Later, the doctors pointed her out to me on a surveillance screen monitoring the office (the existence of which I found somewhat Orwellian). The average 17'' screen displayed several images and your “mother” (biologically anyway) was seated in a corner office. You could see it was a woman, but the image was so pixellated that I really couldn't tell if it was our donor or not. But I will take the word from the doctors and be thankful that your mother and I were at least once physically in the same location.

Today is the day of your conception, if all goes well! Once the eggs are retrieved, they will be fertilized with the sperm that I donated two weeks ago while in India. I just hope that the freezing and unfreezing goes well.

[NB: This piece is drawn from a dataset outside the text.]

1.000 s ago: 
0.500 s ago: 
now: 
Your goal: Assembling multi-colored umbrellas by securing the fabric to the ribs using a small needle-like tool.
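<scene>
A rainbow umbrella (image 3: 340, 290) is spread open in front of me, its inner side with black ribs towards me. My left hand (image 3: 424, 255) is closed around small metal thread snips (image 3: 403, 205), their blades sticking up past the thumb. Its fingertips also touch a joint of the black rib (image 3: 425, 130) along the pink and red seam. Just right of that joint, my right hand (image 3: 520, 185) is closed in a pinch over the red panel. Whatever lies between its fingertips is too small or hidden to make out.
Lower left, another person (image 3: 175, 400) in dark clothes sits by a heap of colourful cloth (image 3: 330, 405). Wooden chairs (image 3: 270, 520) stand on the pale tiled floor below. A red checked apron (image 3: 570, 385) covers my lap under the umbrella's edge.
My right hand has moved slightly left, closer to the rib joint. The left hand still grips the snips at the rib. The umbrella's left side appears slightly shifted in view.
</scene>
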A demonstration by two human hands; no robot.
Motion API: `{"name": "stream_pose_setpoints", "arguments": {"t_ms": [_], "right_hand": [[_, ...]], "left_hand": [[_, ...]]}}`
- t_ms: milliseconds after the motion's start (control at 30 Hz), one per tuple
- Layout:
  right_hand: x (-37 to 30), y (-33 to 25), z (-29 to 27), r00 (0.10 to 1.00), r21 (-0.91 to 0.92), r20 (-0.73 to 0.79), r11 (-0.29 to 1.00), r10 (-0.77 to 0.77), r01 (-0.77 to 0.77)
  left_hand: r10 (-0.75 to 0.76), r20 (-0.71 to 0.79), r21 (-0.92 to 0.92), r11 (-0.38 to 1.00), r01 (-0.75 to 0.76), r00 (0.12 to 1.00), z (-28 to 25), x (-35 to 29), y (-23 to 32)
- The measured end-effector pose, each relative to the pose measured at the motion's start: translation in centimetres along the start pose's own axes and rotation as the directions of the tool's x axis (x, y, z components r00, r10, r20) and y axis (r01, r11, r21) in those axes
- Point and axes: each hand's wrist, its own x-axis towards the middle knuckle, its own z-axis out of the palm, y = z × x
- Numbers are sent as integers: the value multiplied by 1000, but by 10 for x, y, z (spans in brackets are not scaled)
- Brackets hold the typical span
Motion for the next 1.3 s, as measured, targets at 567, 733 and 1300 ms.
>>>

I still cannot believe that you can take sperm, eggs, or entire fetuses for that matter, and just freeze them to thaw at will with absolutely no tissue damage. It is one of those wonders in medicine I just don't get, but I'm happy it works.

Once the process is successfully completed (you can read about all the gory details on the Wiki), the cytoplasts will be implanted into our surrogate mother on the 27th—two days from now. These days are the most hectic ones in terms of the work for SI and probably the most stressful ones for your dad and I.